Saturday, February 26, 2011

Higher Education Gone Wild. Not, it ain't the costs!

David Leonhardt of the NY Times summarizes the issues:
  • The complexity of the financial-aid process is one, because it scares away many poor students; in the ideal system, up-front tuition costs would remain low, and students would pay back colleges with a percentage of their income.
  • The patchy — and often shoddy — quality of education at many high schools and colleges is a major problem.
  • It’s also a problem that we don’t know which colleges are doing a good job and which are not.
  • Finally, it’s a problem that Washington and the states spend billions of dollars subsidizing higher education but do not demand accountability. See this Daniel de Vise article in The Washington Post for more.
It is not clear though whether all these have equal weight, according to Leonhartd, or whether the listing reflects his understanding of the relative importance.  The way I understand the problems of higher education, I would list the same in the following order--with the most important first:
  1. Washington and the states spend billions of dollars subsidizing higher education but do not demand accountability.
  2. We don’t know which colleges are doing a good job and which are not.
  3. The patchy — and often shoddy — quality of education at many high schools and colleges
  4. The complexity of the financial-aid process is one, because it scares away many poor students
Even in this re-ordered listing, it is clear thatpoints 1, 2, and 3 are referring to same issue of accountability.  For all purposes then we can summarize the problem into a simple phrase: Higher Education Gone Wild!
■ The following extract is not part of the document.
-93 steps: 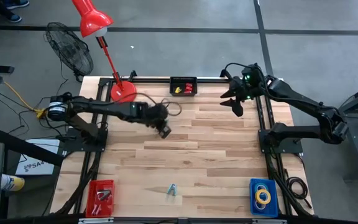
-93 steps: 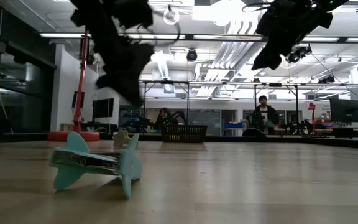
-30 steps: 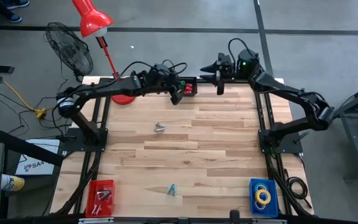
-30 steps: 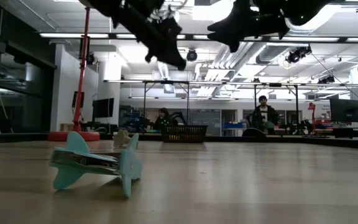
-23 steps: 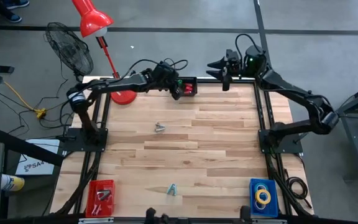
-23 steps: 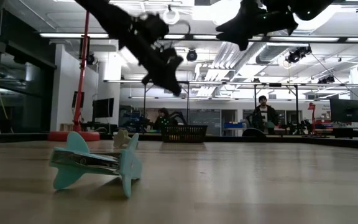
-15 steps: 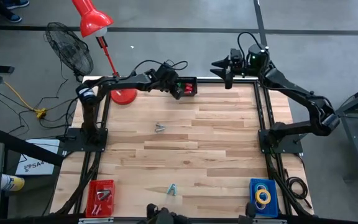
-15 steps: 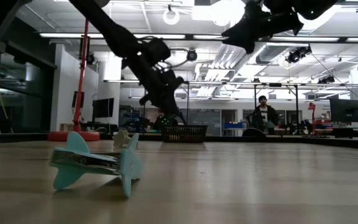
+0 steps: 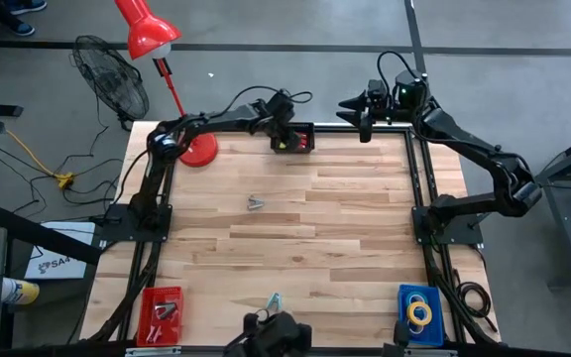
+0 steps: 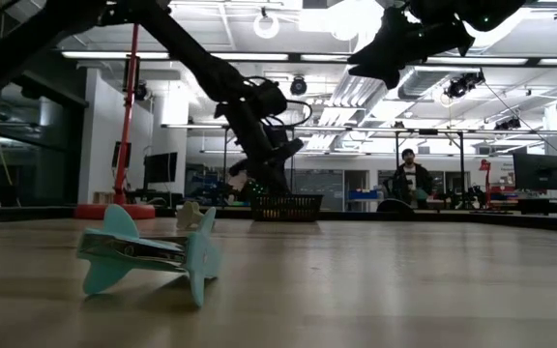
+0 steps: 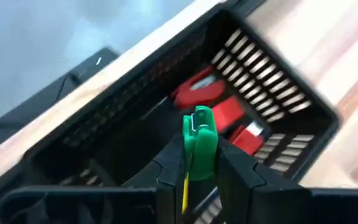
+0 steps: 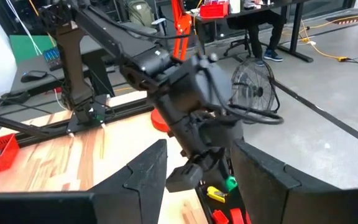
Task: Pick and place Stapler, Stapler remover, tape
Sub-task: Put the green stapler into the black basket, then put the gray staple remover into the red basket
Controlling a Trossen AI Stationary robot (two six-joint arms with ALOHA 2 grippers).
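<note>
My left gripper (image 9: 285, 133) hangs over the black basket (image 9: 308, 130) at the table's far edge, shut on a small green stapler (image 11: 199, 138). Red staplers (image 11: 219, 107) lie inside the basket. My right gripper (image 9: 364, 111) is open and raised beyond the far right corner. A grey stapler remover (image 9: 254, 203) lies mid-table and a teal one (image 10: 148, 253) lies near the near edge. Tape rolls (image 9: 420, 313) rest in the blue bin (image 9: 405, 326) at the near right corner. My left gripper pinches the green stapler between its two fingers (image 11: 234, 171). The stapler's free end (image 11: 200, 118) sticks out past the fingertips. The fingers slant down into the basket's opening. I cannot tell whether the stapler touches anything in the basket.
A red bin (image 9: 163, 312) with stapler removers sits at the near left corner. A red lamp (image 9: 194, 145) stands beside the basket, with a fan (image 9: 110, 74) beyond it. A dark shape (image 9: 269, 335) shows at the near edge. People sit in the room behind.
My left gripper, still shut on the green stapler, has moved toward the far edge and come down over the black basket. My right gripper has drifted slightly right and stays open.
</note>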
Costs are, to a large extent, the symptoms of the disease, and with our preoccupation with costs we seem to be confusing symptoms and causes.  Even there, at the end of everything, do we have any confidence that the costs, which are spiralling out of control, are worth it?



But, if course, most faculty and administrators will come together very quickly on the one issue of accountability--they will fight it because they like the current system where they can keep asking for as much money as possible without being held responsible for constructive outcomes.